Miniaturized High-Order-Mode Dipole Antennas Based on Spoof Surface Plasmon Polaritons

Abstract

A miniaturization method for antennas is developed based on spoof surface plasmon polaritons (SSPPs). With a large phase constant on the SSPPs transmission line, the guide wavelength can be dramatically reduced, with great potential on the miniaturization application of antennas. By introducing a miniaturization factor M , the relationship between M and the phase constant on the SSPPs dipole is studied, providing guidance to the design of miniaturized SSPPs dipoles. Then, SSPPs dipoles operating at 2.4 GHz are designed, including both the odd- and even-resonance dipoles.
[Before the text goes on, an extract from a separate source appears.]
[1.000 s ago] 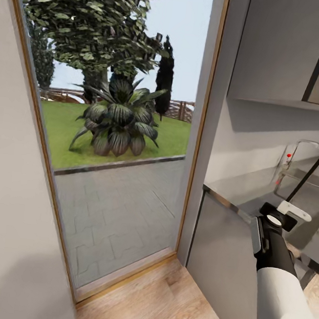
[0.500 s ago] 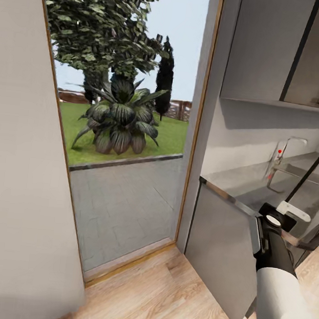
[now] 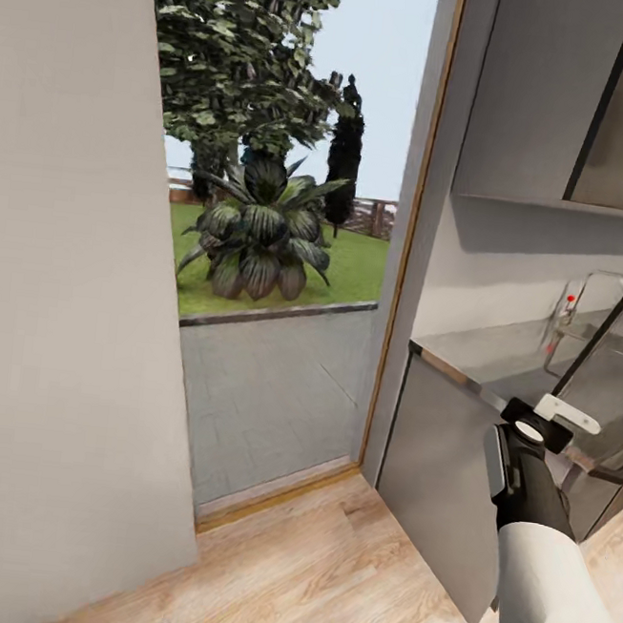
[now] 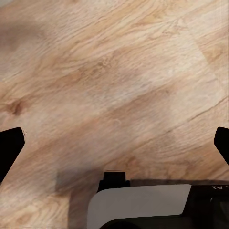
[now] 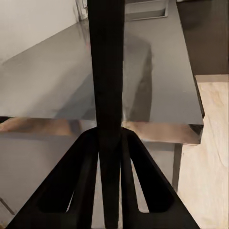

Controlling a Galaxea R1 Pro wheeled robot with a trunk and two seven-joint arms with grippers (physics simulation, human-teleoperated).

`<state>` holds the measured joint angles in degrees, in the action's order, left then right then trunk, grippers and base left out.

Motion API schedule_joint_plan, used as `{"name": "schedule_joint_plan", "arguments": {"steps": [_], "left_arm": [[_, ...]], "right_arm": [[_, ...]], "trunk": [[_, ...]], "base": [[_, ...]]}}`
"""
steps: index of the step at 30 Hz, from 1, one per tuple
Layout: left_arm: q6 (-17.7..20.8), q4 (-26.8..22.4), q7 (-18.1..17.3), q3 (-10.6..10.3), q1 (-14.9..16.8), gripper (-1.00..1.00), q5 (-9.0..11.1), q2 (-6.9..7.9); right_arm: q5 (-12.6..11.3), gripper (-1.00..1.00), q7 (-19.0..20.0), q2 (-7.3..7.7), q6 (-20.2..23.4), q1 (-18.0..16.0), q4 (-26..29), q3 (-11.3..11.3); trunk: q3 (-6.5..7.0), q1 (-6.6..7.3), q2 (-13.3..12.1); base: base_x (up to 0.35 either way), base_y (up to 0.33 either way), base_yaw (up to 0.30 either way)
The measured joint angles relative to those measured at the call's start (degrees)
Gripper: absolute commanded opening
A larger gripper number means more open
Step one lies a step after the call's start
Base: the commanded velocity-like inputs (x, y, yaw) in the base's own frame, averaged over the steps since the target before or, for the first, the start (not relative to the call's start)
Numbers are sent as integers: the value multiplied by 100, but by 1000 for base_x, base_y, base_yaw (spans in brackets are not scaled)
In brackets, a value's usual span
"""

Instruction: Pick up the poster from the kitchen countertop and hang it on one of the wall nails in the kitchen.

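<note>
We face tall glass door opening (image 3: 279, 346) at 12 o'clock; spiky garden plant (image 3: 259, 239) beyond it, leafy tree (image 3: 247, 55) behind plant. Plain pale wall (image 3: 66, 276) at 9 o'clock. Glossy grey kitchen countertop (image 3: 499, 355) at 2 o'clock, chrome tap (image 3: 581, 301) at its rear, grey wall cabinets (image 3: 546, 87) above. Wood plank floor (image 3: 322, 572) at 6 o'clock.

The poster (image 3: 605, 328) is showing edge-on as a thin dark line, its artwork hidden and its top running off the frame. The tap (image 3: 581, 301) is looking blurred, possibly red-marked.
</note>
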<state>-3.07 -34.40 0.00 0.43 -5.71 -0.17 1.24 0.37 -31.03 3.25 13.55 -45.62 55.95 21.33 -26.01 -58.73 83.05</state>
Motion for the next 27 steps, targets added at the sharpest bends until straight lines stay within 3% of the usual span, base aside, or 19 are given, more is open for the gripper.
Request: {"name": "schedule_joint_plan", "arguments": {"steps": [11, 18, 27], "left_arm": [[0, 0, 0, -3, 0, 100, -4, 0], [0, 0, 0, -3, 0, 100, -7, 0], [0, 0, 0, -3, 0, 100, -7, 0]], "right_arm": [[0, -100, 5, -44, -2, 1, -22, -5], [5, -100, 19, -53, -4, 3, -145, -14], [7, -100, 16, -52, -11, 2, -170, -335]], "trunk": [[0, -3, 0], [0, -1, 0], [0, -3, 0]], "base": [[-262, 0, 120], [-123, 0, 268], [-299, 0, 238]]}}
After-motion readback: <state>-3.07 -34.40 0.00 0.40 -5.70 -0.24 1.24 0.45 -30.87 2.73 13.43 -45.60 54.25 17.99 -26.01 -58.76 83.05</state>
Simple feeding structures are developed for the odd- and even-resonance dipoles, respectively, and particularly for the even-resonance mode to realize a transition from 50 Ω to very large input impedance of the dipole. The miniaturized SSPPs dipoles operating at the 1st, 2nd, 3rd, and 4th modes are fabricated. The measured reflection coefficients and radiation patterns show good agreements with the simulated results. It can be concluded that the dipole lengths for these modes are reduced by 8%, 11%, 10%, and 13%, respectively, compared with the conventional printed dipoles on the same substrate.